- [TASK TO CARRY OUT]:
Restate the listing below word for word; no pictures belong in the copy.

##########

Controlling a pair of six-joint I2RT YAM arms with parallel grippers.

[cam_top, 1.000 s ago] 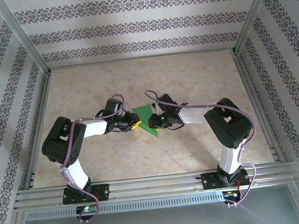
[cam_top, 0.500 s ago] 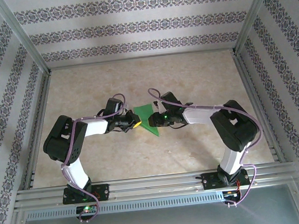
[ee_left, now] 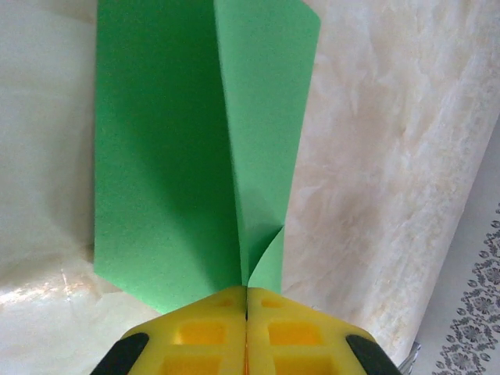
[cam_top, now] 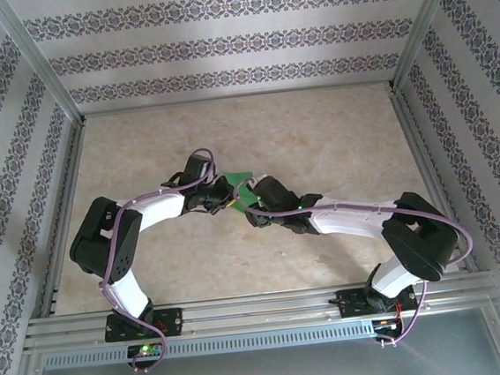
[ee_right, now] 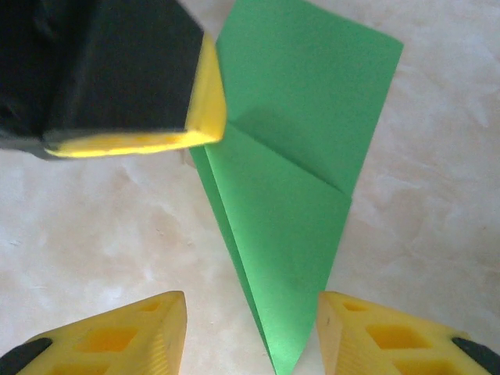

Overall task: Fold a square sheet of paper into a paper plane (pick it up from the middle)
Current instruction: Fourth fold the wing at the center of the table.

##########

- [PROBLEM SOLUTION]:
Controlling a pair of six-joint I2RT YAM arms with parallel grippers.

[cam_top, 1.000 s ago] 
[cam_top, 0.500 s ago] 
[ee_left, now] 
[cam_top, now] 
[ee_right, now] 

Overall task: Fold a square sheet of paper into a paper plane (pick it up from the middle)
Current instruction: Fourth fold the wing at the center of the table.

Here the exercise is finished.